Ultraviolet resonance Raman spectroscopy of a β‐sheet peptide: a model for membrane protein folding

The partitioning of a hydrophobic hexapeptide, N‐acetyl‐tryptophan‐pentaleucine (AcWL5), into self‐associated β‐sheets within a vesicle membrane was studied as a model for integral membrane protein folding and insertion via vibrational and electronic spectroscopy. Ultraviolet resonance Raman spectroscopy allows selective examination of the structures of amino acid side chains and the peptide backbone and provides information about local environment and molecular conformation. The secondary structure of AcWL5 within a vesicle membrane was investigated using 207.5‐nm excitation and found to consist of β‐sheets, in agreement with previous studies. The β‐sheet peptide shows enhanced Raman scattering cross‐sections for all amide modes as well as extensive hydrogen‐bonding networks. Tryptophan vibrational structure was probed using 230‐nm excitation. Increases in Raman cross‐sections of tryptophan modes W1, W3, W7, W10, W16, W17, and W18 of membrane‐incorporated AcWL5 are primarily attributed to greater resonance enhancement with the B_b electronic transition.
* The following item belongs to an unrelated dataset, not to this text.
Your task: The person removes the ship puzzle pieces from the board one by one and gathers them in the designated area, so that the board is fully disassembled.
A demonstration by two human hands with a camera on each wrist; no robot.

The W17 mode, however, undergoes a much greater enhancement than is expected for a simple resonance effect, and this observation is discussed in terms of hydrogen bonding of the indole ring in a hydrophobic environment. The observed tryptophan mode frequencies and intensities overall support a hydrophobic environment for the indole ring within a vesicle, and these results have implications for the location of tryptophan in membrane protein systems. Copyright © 2009 John Wiley & Sons, Ltd.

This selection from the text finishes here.